Her story Undying Love, also published in Omenana, is about a young man in Joburg who becomes possessed by an evil spirit, and pushes the love of his life away to protect her, only for her to return to try and free him. Undying Love was added to the long list nominations for the 2020 Nommo Awards, and was also added to the Nebula Recommended Reading List.
She is the founder of the Story Ink Africa: Storytelling Sessions, where up-and-coming writers from around Malawi would read their stories to a live audience. She now edits books under her company Story Ink Africa: Writing Services.
Writer: Muthi Nhlema
Muthi Nhlema is a short story writer who accidentally stumbled into the world of African Speculative Fiction and hasn’t figured out where the exit door is yet.
Spotlighted as one of the 100 African Writers of Speculative Fiction and Fantasy by Geoff Ryman, Muthi’s first foray into speculative fiction was his novella, ‘Ta O’Reva’, about the return of Nelson Mandela to a post-apocalyptic South Africa.
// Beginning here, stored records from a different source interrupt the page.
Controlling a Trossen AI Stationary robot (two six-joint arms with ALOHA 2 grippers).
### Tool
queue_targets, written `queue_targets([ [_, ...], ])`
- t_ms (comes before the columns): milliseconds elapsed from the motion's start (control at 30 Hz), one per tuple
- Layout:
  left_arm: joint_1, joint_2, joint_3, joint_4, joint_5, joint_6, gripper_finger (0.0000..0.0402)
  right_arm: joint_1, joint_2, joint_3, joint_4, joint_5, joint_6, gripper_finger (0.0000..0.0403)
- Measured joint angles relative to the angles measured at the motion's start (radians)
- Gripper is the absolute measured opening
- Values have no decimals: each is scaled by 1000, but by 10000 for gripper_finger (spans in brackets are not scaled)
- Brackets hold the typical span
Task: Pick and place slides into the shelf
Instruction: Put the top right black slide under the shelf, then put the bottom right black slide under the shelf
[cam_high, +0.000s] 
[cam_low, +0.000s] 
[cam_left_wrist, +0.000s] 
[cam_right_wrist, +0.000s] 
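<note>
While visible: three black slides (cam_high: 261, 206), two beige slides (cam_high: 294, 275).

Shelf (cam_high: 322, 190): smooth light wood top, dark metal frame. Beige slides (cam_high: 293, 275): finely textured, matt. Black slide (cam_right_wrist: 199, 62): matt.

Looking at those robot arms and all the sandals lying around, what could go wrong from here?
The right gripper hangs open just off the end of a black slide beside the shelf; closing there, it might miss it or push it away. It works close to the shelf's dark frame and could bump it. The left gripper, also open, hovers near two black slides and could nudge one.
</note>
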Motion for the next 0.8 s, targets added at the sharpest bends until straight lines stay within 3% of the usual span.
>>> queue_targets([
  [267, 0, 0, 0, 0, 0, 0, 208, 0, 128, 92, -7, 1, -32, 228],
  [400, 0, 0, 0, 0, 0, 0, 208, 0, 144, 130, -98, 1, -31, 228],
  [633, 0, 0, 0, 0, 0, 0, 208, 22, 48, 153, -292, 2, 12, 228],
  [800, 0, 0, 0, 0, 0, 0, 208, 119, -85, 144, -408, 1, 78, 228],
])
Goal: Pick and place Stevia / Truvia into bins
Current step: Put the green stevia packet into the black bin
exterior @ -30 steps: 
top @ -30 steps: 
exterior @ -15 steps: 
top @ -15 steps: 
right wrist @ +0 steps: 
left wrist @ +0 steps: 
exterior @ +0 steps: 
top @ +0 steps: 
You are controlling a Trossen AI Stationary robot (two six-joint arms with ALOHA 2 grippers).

The novella won third prize at the 2015 International Freeditorial Long-Short Story Competition and was also shortlisted for Best Novella at the inaugural 2017 Nommo Award for African Speculative Fiction, alongside internationally acclaimed writers such as Nnedi Okorafor. An excerpt of the novella, ‘Legacy’ was long-listed for the 2015 Writivism Short Story Prize and was runner-up for the 2015 Dede Kamkondo Short Story Award.
Muthi’s second speculative fiction piece, ‘One Wit’ This Place’, about a broken family trying to survive a world ravaged by climate change, opened the 2016 Imagine Africa 500 anthology, and was later re-published by the Manchester Review in 2017. The story received positive reviews, including a mention by the Nigerian writer and editor Wole Talabi, who called it one of the top 10 African Science Fiction and Fantasy Short Fiction pieces of 2016. Muthi’s other non-speculative fiction piece, ‘Free Seating’, a first-person account of an unpleasant bus-ride with a twist, won the 2015 First Merchant Bank-Malawi Writers’ Union Short Story Prize.
In late 2021, Muthi was selected to participate in the prestigious International Writers Programme at the University of Iowa in the United States, making him the fifth Malawian writer to participate in the residency since its founding in 1967. Since the residency, Muthi has been nursing a stubborn interest in using speculative fiction to reimagine alternate histories and indigenous futures liberated from colonial or western paradigms of progress and modernity (something easier said than done!). This anthology, in its own way, gave Muthi a chance to get off his backside, stop living in his head and take a stab at penning such histories and futures on the taunting wastelands of the blank page.